Stored dataset items:
§ §

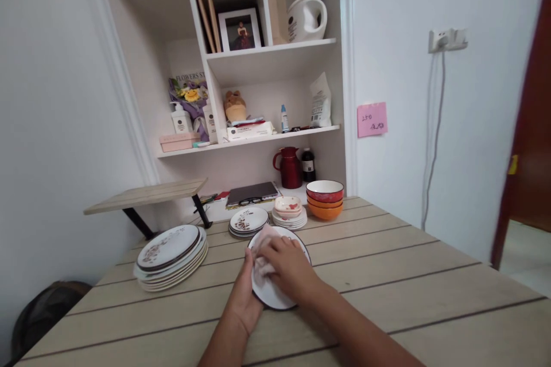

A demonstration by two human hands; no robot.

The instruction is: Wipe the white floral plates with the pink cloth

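Observation:
A white plate with a dark rim (274,296) is held tilted over the near middle of the table. My left hand (246,292) grips it by its left edge, thumb up along the rim and the other fingers hidden beneath. Pressed against the plate's upper face is a crumpled pale pink cloth (263,241), with my right hand (289,264) closed on it. Just beyond the plate are a short stack of small patterned plates (248,220) and small white dishes (289,215).
At the left stands a stack of large plates (172,255) beside a small raised wooden shelf (146,194). Nested red and orange bowls (325,200) sit at the back right. Behind them are a red jug (289,168) and a dark bottle (308,165).

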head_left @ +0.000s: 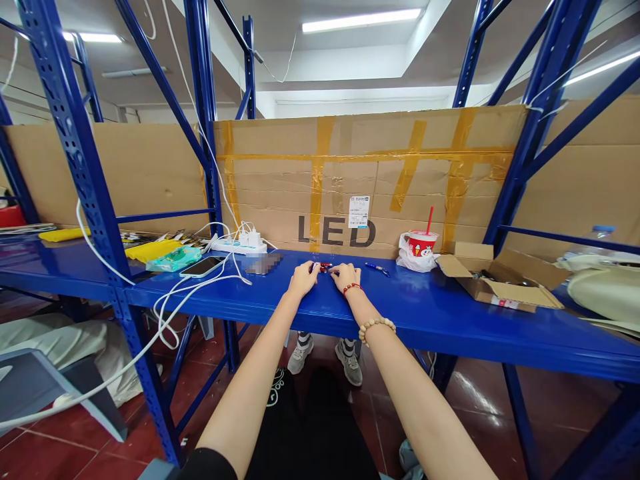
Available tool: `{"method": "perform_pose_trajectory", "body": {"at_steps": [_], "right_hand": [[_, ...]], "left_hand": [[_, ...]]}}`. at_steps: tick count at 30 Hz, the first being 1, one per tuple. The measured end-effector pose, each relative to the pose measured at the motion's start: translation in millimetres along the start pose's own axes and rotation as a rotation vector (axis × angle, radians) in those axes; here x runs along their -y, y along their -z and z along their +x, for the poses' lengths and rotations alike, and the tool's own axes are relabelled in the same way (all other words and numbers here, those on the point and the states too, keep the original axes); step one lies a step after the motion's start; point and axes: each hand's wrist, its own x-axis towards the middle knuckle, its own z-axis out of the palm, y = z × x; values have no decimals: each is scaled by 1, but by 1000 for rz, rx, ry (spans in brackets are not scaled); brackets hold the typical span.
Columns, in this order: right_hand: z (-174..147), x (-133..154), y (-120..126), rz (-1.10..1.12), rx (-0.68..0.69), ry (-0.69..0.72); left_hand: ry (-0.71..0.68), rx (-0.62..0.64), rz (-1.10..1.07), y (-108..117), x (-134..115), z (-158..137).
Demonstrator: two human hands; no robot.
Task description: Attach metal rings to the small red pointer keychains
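My left hand [303, 280] is closed, its fingertips pinching the left end of a small red object [325, 267] on the blue shelf top. My right hand [347, 277], with a red string bracelet at the wrist and a beaded one higher up, has its fingers bent together at the object's right end. The object is too small and too covered by fingers to tell its kind. Just right of my right hand lies a blue pen [377, 269].
A power strip [239, 246] with plugs and white cables, a phone [203, 267] and a teal packet [174, 259] lie on the left. At right stand a red cup [421, 247] with a straw and an open cardboard box [505, 283]. Blue posts flank the shelf; cardboard backs it.
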Motion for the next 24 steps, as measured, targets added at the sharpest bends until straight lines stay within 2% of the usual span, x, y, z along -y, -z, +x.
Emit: {"method": "perform_pose_trajectory", "body": {"at_steps": [14, 24], "right_hand": [[-3, 3, 7, 170, 62, -59], [-1, 4, 5, 196, 32, -69]], "left_hand": [[-4, 12, 14, 0, 0, 0], [8, 22, 11, 0, -1, -1]]}}
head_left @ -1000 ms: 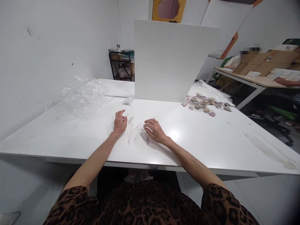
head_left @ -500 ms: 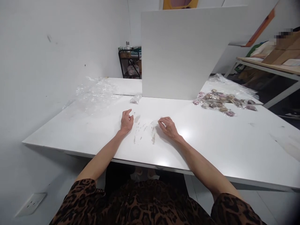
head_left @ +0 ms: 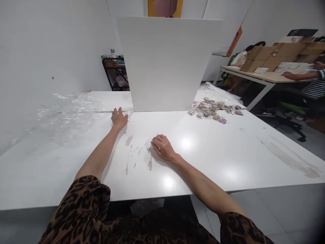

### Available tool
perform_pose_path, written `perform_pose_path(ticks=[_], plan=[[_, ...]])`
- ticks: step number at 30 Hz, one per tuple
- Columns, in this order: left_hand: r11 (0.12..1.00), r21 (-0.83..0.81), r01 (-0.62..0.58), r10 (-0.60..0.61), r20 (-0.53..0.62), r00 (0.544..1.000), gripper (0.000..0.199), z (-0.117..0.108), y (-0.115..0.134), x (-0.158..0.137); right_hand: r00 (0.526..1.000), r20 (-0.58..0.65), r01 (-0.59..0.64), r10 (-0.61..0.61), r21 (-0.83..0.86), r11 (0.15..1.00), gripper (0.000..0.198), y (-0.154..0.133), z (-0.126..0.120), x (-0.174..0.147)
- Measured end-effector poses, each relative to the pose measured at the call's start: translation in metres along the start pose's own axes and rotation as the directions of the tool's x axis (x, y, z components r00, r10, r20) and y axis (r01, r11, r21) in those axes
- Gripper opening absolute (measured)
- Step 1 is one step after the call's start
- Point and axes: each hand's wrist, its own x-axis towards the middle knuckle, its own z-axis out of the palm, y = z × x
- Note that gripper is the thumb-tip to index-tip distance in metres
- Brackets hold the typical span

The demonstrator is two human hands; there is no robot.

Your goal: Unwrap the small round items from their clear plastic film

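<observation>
Compared with half a second ago, finds the left hand [head_left: 119, 118] farther forward on the white surface [head_left: 208, 159], beyond the grey-brown smears [head_left: 129, 140] and just beside the small clear packet [head_left: 130, 114] at the foot of the upright white panel [head_left: 165, 64]. Hides most of that packet now, in plain sight before. Has the left fingers [head_left: 120, 110] spread and slightly bent, loosely open; cannot tell whether touching the packet. Keeps the right hand [head_left: 162, 147] in much the same spot, close by the smears, fingers curled inward; cannot tell of any grip beneath. Brings a striped garment [head_left: 315, 88] on a co-worker back into view at far right.

Counts two bare hands, one panel, one small packet, one heap of clear plastic [head_left: 71, 115] at left, one spread of clear plastic [head_left: 218, 90] at right. Counts well over ten wrapped pieces [head_left: 210, 108], pinkish and brown, too overlapped for an exact tally. Adds two co-workers at one other table [head_left: 270, 77].
</observation>
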Motion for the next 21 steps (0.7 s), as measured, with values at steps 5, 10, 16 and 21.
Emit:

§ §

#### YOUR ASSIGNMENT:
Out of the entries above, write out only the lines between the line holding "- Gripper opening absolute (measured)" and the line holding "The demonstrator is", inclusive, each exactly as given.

#### FINAL ANSWER:
- Gripper opening absolute (measured)
- Step 1 is one step after the call's start
- Point and axes: each hand's wrist, its own x-axis towards the middle knuckle, its own z-axis out of the palm, y = z × x
- Note that gripper is the thumb-tip to index-tip distance in metres
- Brackets hold the typical span

The demonstrator is two human hands; there is no robot.

There is nothing else to this exercise.